Six years ago, chef Kenny Chan Kwok-keung, who is from Guangdong province and heads up the kitchen at Dong Lai Shun in The Royal Garden Hotel, used to think spicy food was boring. But while living in Sichuan province, he met someone who taught him to taste spicy food and he realised it had real complexity. If someone made a dish with only three of the four different chillis required, he would immediately know just from the aroma.

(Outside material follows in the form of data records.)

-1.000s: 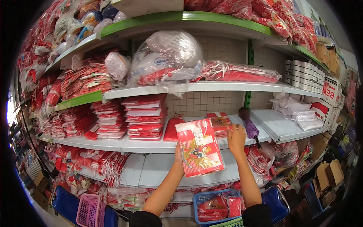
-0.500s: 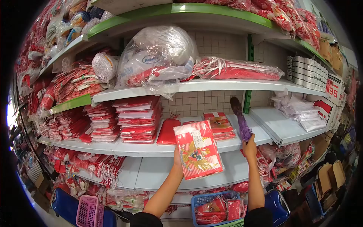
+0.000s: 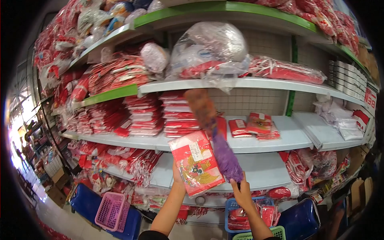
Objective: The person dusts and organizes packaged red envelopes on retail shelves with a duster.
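My left hand (image 3: 179, 178) grips the left edge of a flat plastic-wrapped packet (image 3: 197, 170), red and white with a gold eagle emblem and a white label with handwriting. In my right hand (image 3: 243, 195) is the handle end of a feather duster (image 3: 227, 160), purple near the hand and brown at the blurred far end. The duster slants up and left, close along the packet's right edge, overlapping the shelf behind. On that shelf (image 3: 296, 138) lie small stacks of similar red packets (image 3: 260, 125).
Tall stacks of red and white packets (image 3: 182, 114) stand left on the same shelf. A large clear bag (image 3: 208, 52) sits on the shelf above. Below are a pink basket (image 3: 112, 210), a blue basket (image 3: 228, 208) with red packets, a green basket rim (image 3: 278, 232) and blue stools (image 3: 298, 220).
The duster has swung left and tilted from beside the right-hand shelf to next to the packet. The packet has shifted slightly left, and the view has turned left.
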`<move>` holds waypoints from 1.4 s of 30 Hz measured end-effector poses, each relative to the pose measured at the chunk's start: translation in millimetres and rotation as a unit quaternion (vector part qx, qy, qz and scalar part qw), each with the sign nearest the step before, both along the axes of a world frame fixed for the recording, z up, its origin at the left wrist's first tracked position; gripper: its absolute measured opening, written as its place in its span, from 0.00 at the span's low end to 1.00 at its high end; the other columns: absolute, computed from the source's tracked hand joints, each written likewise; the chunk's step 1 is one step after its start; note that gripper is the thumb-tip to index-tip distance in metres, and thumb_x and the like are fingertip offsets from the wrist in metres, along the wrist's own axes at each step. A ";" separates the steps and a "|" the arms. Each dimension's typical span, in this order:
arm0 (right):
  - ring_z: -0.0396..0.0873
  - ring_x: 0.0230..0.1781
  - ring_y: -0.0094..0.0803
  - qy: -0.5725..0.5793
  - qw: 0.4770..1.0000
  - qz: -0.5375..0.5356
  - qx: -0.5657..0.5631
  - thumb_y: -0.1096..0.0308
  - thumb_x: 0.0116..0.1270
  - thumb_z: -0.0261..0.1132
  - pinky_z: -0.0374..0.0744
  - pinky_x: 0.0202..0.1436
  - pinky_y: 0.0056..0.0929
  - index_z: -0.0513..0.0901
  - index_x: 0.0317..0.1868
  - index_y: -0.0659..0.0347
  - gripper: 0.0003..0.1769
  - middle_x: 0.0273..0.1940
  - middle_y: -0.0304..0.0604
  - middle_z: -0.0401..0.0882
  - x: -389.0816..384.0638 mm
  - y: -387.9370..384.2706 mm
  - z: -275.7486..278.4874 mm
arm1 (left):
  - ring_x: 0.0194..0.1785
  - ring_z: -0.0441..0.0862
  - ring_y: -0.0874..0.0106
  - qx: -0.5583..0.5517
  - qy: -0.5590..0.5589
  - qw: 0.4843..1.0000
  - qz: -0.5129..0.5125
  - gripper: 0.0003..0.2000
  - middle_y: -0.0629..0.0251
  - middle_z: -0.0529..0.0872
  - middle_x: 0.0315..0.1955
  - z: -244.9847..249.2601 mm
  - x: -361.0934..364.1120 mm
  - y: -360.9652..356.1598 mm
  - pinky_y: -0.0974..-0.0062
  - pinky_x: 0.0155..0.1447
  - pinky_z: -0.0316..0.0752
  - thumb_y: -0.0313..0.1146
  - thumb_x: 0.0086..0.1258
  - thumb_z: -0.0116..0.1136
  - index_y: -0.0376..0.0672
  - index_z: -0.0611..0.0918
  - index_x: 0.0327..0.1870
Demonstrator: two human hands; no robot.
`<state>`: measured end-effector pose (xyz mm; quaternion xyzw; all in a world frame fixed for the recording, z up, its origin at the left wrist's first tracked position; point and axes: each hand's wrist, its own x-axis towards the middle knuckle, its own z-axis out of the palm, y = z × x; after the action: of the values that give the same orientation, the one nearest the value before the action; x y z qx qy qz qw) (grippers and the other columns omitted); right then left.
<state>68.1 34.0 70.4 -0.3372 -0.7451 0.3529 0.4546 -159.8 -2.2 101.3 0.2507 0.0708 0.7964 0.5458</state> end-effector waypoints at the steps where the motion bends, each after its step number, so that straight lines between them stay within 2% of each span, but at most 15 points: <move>1: 0.77 0.26 0.52 -0.063 0.998 0.022 0.003 0.60 0.66 0.56 0.72 0.30 0.41 0.64 0.55 0.71 0.25 0.26 0.58 0.77 -1.6 -6.8 -10.1 | 0.55 0.74 0.59 0.001 0.000 1.000 0.006 0.26 0.55 0.75 0.54 0.0 -8.1 -13.7 0.61 0.58 0.69 0.52 0.70 0.37 0.40 0.70 0.58; 4: 0.76 0.29 0.58 -0.208 0.966 0.095 0.118 0.60 0.62 0.58 0.72 0.32 0.47 0.65 0.58 0.70 0.28 0.29 0.62 0.77 -13.9 -30.3 -21.0 | 0.56 0.72 0.59 0.156 -0.023 0.987 -0.033 0.27 0.55 0.76 0.52 -58.2 -72.3 -27.9 0.59 0.58 0.69 0.53 0.69 0.38 0.40 0.70 0.57; 5: 0.76 0.29 0.58 -0.216 0.953 0.125 0.174 0.60 0.62 0.58 0.72 0.31 0.47 0.66 0.57 0.70 0.28 0.29 0.62 0.77 -19.4 -38.7 -31.9 | 0.55 0.72 0.59 -0.044 -0.002 0.994 0.100 0.27 0.55 0.76 0.50 -129.7 -122.8 -29.6 0.58 0.58 0.69 0.54 0.69 0.38 0.40 0.71 0.57; 6: 0.76 0.29 0.58 -0.222 0.936 0.155 0.226 0.60 0.61 0.58 0.72 0.31 0.48 0.66 0.57 0.70 0.28 0.28 0.62 0.77 -24.2 -47.6 -42.6 | 0.54 0.73 0.58 0.056 0.023 0.990 0.127 0.27 0.54 0.76 0.51 -146.4 -129.7 -46.1 0.56 0.58 0.69 0.55 0.70 0.36 0.40 0.71 0.56; 7: 0.76 0.28 0.59 -0.189 0.944 0.159 0.220 0.62 0.61 0.58 0.72 0.31 0.49 0.66 0.57 0.70 0.28 0.28 0.62 0.77 -31.8 -54.6 -51.2 | 0.53 0.73 0.58 0.146 0.037 0.987 0.053 0.27 0.54 0.76 0.51 -117.8 -116.7 -62.9 0.57 0.58 0.69 0.54 0.70 0.36 0.41 0.71 0.56; 10: 0.76 0.29 0.58 -0.141 0.985 0.074 0.074 0.64 0.61 0.59 0.72 0.31 0.48 0.66 0.57 0.71 0.27 0.28 0.62 0.77 -55.2 -75.5 -59.9 | 0.52 0.75 0.61 0.082 0.011 0.993 0.079 0.26 0.57 0.77 0.51 -42.4 -72.2 -110.6 0.61 0.59 0.68 0.54 0.70 0.35 0.41 0.72 0.55; 12: 0.77 0.28 0.56 -0.111 0.989 0.084 0.050 0.66 0.60 0.59 0.73 0.32 0.47 0.67 0.55 0.74 0.25 0.28 0.62 0.77 -70.4 -93.3 -57.3 | 0.51 0.75 0.62 -0.101 0.007 0.975 0.197 0.26 0.58 0.78 0.50 -5.1 -46.1 -129.1 0.62 0.58 0.69 0.55 0.70 0.34 0.42 0.72 0.54; 16: 0.76 0.26 0.56 -0.133 0.967 0.157 0.150 0.67 0.61 0.59 0.72 0.31 0.46 0.67 0.54 0.75 0.25 0.25 0.61 0.76 -87.6 -106.6 -57.4 | 0.50 0.76 0.63 0.178 0.045 0.983 0.033 0.27 0.60 0.78 0.47 -86.7 -111.8 -131.3 0.63 0.58 0.70 0.56 0.70 0.31 0.42 0.73 0.54; 22: 0.76 0.25 0.54 -0.071 0.987 0.144 -0.012 0.66 0.61 0.60 0.72 0.30 0.47 0.66 0.56 0.73 0.27 0.25 0.60 0.76 -122.5 -110.1 -20.2 | 0.54 0.74 0.63 -0.058 0.054 0.977 0.199 0.27 0.59 0.75 0.54 -12.1 -64.0 -171.7 0.65 0.60 0.68 0.54 0.72 0.32 0.42 0.70 0.59; 24: 0.77 0.25 0.54 -0.111 0.975 0.189 0.045 0.65 0.61 0.59 0.72 0.30 0.47 0.66 0.56 0.73 0.26 0.25 0.61 0.76 -130.1 -112.9 -39.7 | 0.54 0.74 0.63 -0.068 0.065 0.972 0.215 0.27 0.60 0.74 0.55 -20.4 -78.2 -168.9 0.66 0.60 0.68 0.54 0.71 0.33 0.41 0.69 0.60; 26: 0.77 0.26 0.54 -0.117 0.943 0.260 0.174 0.64 0.62 0.59 0.73 0.30 0.47 0.67 0.56 0.73 0.26 0.25 0.60 0.76 -131.2 -119.2 -45.0 | 0.48 0.76 0.66 0.153 0.028 0.985 0.074 0.25 0.62 0.79 0.46 -91.9 -148.8 -165.9 0.68 0.54 0.72 0.55 0.70 0.36 0.42 0.74 0.51; 28: 0.78 0.27 0.54 -0.148 0.927 0.271 0.213 0.63 0.61 0.59 0.74 0.31 0.45 0.67 0.56 0.72 0.27 0.26 0.60 0.77 -128.8 -118.2 -42.9 | 0.45 0.76 0.66 0.190 0.087 0.970 0.126 0.24 0.63 0.80 0.40 -120.5 -182.5 -174.0 0.68 0.52 0.73 0.56 0.70 0.37 0.43 0.75 0.46; 32: 0.78 0.28 0.54 -0.137 0.965 0.209 0.080 0.63 0.60 0.60 0.76 0.31 0.44 0.69 0.55 0.70 0.26 0.28 0.60 0.78 -137.1 -105.2 -60.2 | 0.51 0.75 0.61 0.029 -0.032 0.956 0.290 0.25 0.58 0.79 0.48 3.2 -103.2 -190.1 0.64 0.57 0.71 0.53 0.71 0.37 0.40 0.73 0.53; 39: 0.76 0.21 0.51 -0.083 0.908 0.314 0.264 0.69 0.58 0.60 0.71 0.23 0.41 0.71 0.47 0.73 0.19 0.20 0.58 0.74 -123.1 -115.4 -78.6 | 0.55 0.72 0.56 0.228 -0.023 0.962 0.147 0.26 0.55 0.74 0.54 -38.1 -146.2 -196.9 0.57 0.59 0.67 0.51 0.71 0.34 0.39 0.70 0.57; 42: 0.77 0.22 0.50 -0.096 0.976 0.196 0.024 0.68 0.57 0.61 0.75 0.25 0.40 0.72 0.51 0.73 0.23 0.25 0.58 0.77 -126.7 -114.7 -94.7 | 0.55 0.71 0.54 0.049 -0.048 0.953 0.296 0.26 0.53 0.74 0.54 -20.6 -126.6 -205.0 0.56 0.60 0.66 0.50 0.70 0.34 0.38 0.70 0.58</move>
<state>-58.5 -80.7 -24.3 -0.2054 -0.8452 0.3830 0.3110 -286.5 -207.2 80.7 0.2064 0.0765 0.9359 0.2749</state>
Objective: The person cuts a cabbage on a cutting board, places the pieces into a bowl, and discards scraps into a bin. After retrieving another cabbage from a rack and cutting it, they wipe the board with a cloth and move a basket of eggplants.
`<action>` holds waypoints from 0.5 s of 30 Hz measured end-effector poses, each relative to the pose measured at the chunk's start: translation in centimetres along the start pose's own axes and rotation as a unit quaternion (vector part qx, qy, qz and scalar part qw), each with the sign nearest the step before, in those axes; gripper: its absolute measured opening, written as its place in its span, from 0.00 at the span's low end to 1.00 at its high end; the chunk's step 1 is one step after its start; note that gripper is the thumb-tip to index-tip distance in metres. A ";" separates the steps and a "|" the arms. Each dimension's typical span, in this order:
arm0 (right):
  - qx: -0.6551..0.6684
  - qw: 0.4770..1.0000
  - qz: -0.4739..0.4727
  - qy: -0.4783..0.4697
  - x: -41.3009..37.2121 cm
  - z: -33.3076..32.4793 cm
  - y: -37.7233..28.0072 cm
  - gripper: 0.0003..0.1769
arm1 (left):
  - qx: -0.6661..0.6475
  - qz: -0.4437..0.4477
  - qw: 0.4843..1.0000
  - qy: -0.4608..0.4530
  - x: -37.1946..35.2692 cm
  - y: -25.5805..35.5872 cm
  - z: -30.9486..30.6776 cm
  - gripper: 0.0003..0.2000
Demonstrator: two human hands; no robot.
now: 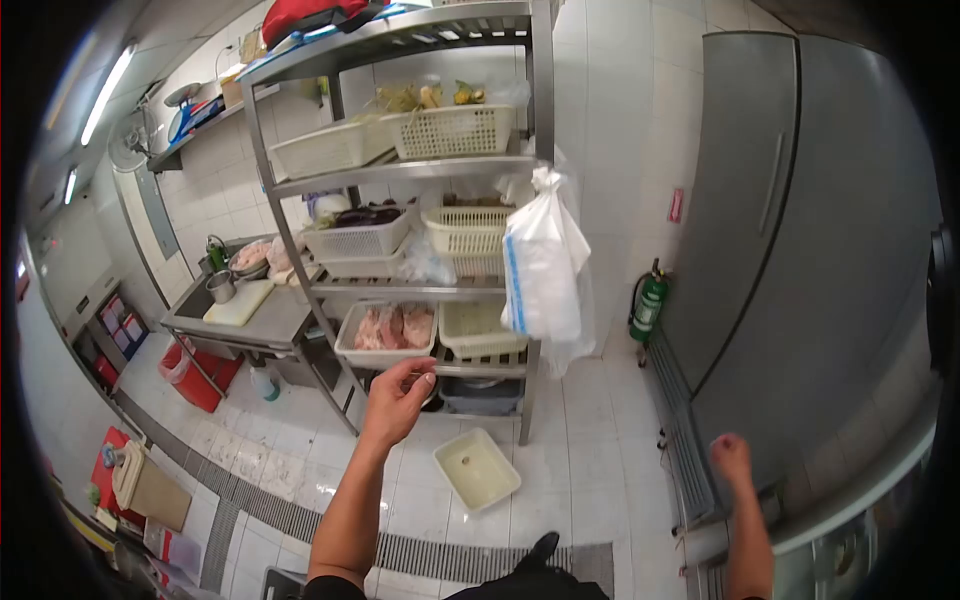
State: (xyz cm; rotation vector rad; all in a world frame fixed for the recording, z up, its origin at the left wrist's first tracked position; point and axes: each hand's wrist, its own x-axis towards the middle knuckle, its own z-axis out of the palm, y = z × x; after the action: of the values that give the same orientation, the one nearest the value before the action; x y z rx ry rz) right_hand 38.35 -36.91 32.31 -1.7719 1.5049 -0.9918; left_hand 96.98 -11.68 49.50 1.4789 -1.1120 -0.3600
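Observation:
My left hand (398, 398) is raised in front of the metal shelf rack (430, 368), its fingers curled in toward the thumb with nothing visible in them. Just beyond it, a white tray of raw meat (395, 330) stands on a lower shelf. On the tiled floor below lies a pale plastic tub (478, 470) with a small dark spot inside. My right hand (732, 456) hangs out to the right, near the grey cabinet (800, 400). Its fingers look folded in, slightly blurred, and I see nothing held.
White plastic bags (545, 260) hang from the rack's right post. A green fire extinguisher (650, 303) stands by the wall. At left are a steel sink table (285, 315) with a cutting board (240, 302) and a red bin (205, 378). A drain grate (420, 560) crosses the floor.

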 end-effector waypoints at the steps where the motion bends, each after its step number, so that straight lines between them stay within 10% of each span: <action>1: 0.004 0.998 -0.063 0.002 5.9 -1.0 -0.7 0.08 | 0.003 0.008 1.000 0.008 2.4 0.0 0.7 0.13; 15: 0.056 0.932 -0.344 -0.099 42.1 12.0 -43.3 0.15 | -0.005 0.213 0.967 0.141 22.0 7.7 5.1 0.12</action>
State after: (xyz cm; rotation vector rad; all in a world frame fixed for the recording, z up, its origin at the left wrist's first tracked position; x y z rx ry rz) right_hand 74.71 -71.08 68.37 -2.2865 0.6773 -1.1402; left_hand 100.82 -30.90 63.04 1.1964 -1.1553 0.1407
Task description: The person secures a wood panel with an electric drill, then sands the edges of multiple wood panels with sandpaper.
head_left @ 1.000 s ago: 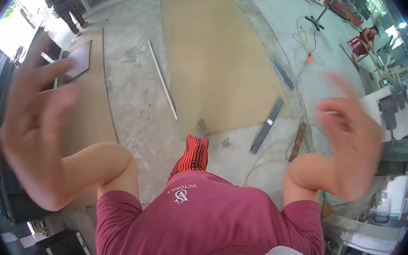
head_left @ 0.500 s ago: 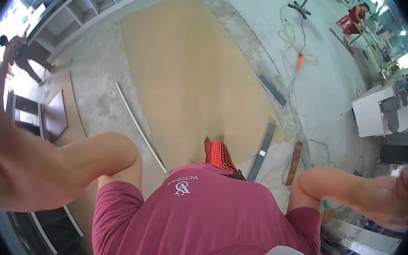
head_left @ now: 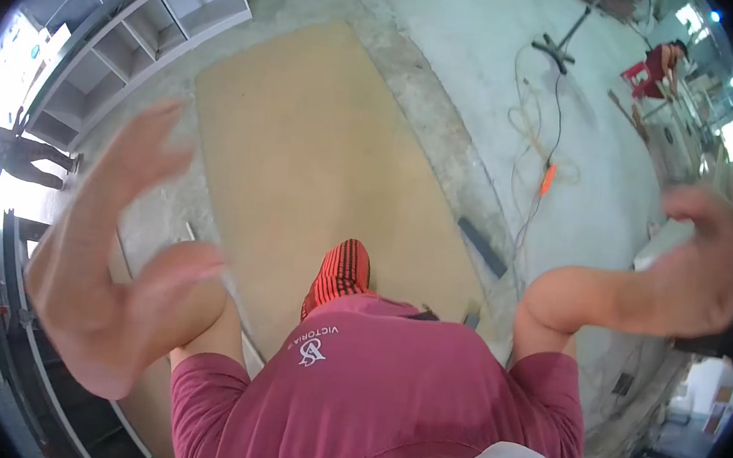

His cooking in Hong Kong is very much geared towards the local palate, so he cooks only medium spicy dishes.

This seems a pity as there is no question that the more traditionally cooked Sichuan dishes are always the best. 'Why can't it be the other way around?' asks food and wine blogger Joseph Chan, who had the experience of not being able to talk for a couple of hours after chewing on particularly hot dried chillis. 'Let's start with authentic and then request a dumbing down if we cannot take the real thing. And what's the point of only eating to your taste?'

Similarly, Prumphun cooks Thai dishes to a moderate heat but will spice it up or tone it down for customers. Still, there is huge demand in Hong Kong for ultra-spicy food. Thai Hut in Wan Chai is open almost 24 hours a day.

Italian chef Fabrizio Napolitano of DiVino Group's restaurant Goccia Ristorante E Bar is very down on dishes where chilli kills the flavour. 'We use chilli with a little bit more wisdom,' he says. 'We just use it to enhance the flavour. Some cuisines consider chilli as a main ingredient. We consider it like putting sugar in coffee.'

Chillis grow beautifully in the south of Italy and are usually dried under the fierce sun, then ground into a powder. This gives a kick to seafood and a delicious fruity edge to other dishes. Napolitano uses a little chilli in rich tomato sauces and chocolate desserts,

So is chilli a flavour or a sensation? Debra Meiburg, master of wine, says chilli is a sensation. 'There is no particular tongue mapping. Most experts refer to it as a heat sensation, definitely not a taste.'

The fiery sensation is caused by the compound capsaicin, which affects the cells that sense temperature. 'So we are literally feeling the heat when we put a bird's eye chilli in our mouth,' Meiburg explains. 'These receptor cells are not specific to the mouth and actually run all the way down the alimentary canal, which explains why hot foods are often a little rough going down.' Meiburg says an off-dry white wine is the best choice to dissipate the chilli sensation, but cabernet sauvignon should be avoided. 'Tannin binds itself to loose proteins in our saliva, causing our tongue to feel dried out.'

The worst thing to drink in an attempt to offset the fiery sensation is water and, according to chef Chan, cola should also be avoided.